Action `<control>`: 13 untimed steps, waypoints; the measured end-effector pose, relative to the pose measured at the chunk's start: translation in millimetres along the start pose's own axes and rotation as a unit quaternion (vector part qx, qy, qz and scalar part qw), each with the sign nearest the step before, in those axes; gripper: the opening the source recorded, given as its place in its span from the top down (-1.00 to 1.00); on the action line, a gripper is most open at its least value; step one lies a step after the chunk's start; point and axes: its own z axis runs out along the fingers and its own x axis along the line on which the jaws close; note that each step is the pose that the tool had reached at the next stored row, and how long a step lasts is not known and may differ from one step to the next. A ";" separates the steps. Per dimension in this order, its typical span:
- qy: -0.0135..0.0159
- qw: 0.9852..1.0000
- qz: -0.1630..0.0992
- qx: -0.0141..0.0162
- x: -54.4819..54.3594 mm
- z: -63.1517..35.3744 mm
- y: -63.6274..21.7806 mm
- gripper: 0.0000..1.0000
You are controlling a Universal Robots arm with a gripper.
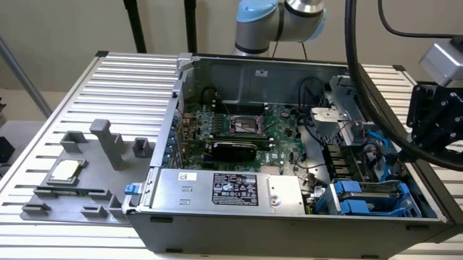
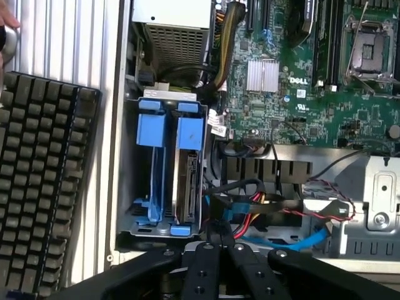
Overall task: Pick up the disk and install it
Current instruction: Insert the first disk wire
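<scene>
A slatted metal desk (image 1: pixel 108 81) carries an open computer case (image 1: pixel 239 238). In one corner of the case, a blue-railed drive cage (image 2: pixel 125 181) holds the disk (image 2: pixel 187 187), which stands on edge and looks fully seated. The disk's long axis points straight toward the hand (image 2: pixel 215 247), which hovers just off the cage's end with fingers pressed together, gripping nothing.

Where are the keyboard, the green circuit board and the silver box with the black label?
Keyboard (image 2: pixel 44 187), wrist view, middle keys.
Green circuit board (image 2: pixel 325 115), wrist view, bare green surface.
Silver box (image 1: pixel 230 190), exterior view, its black label.
</scene>
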 end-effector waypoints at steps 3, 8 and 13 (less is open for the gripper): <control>0.000 1.000 0.000 0.000 -0.6 5.4 -1.0 1.00; 0.001 1.000 0.000 0.000 -1.5 14.1 -4.4 1.00; 0.001 1.000 0.000 0.000 -1.2 21.8 2.0 1.00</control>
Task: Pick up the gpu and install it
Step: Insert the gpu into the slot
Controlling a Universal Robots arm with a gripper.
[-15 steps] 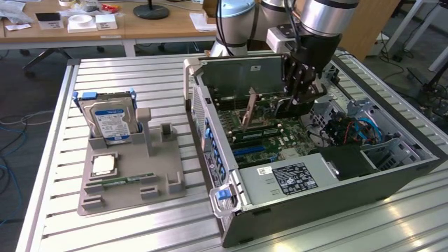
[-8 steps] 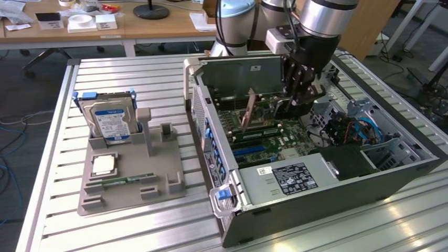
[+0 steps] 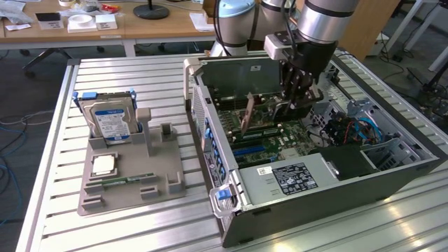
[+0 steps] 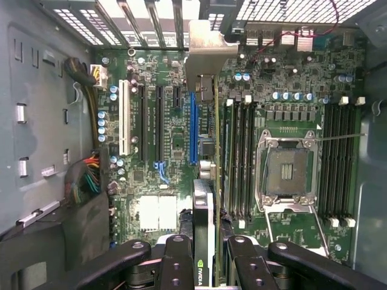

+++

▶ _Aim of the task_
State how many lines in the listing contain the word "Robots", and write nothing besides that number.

▶ _Reply_
2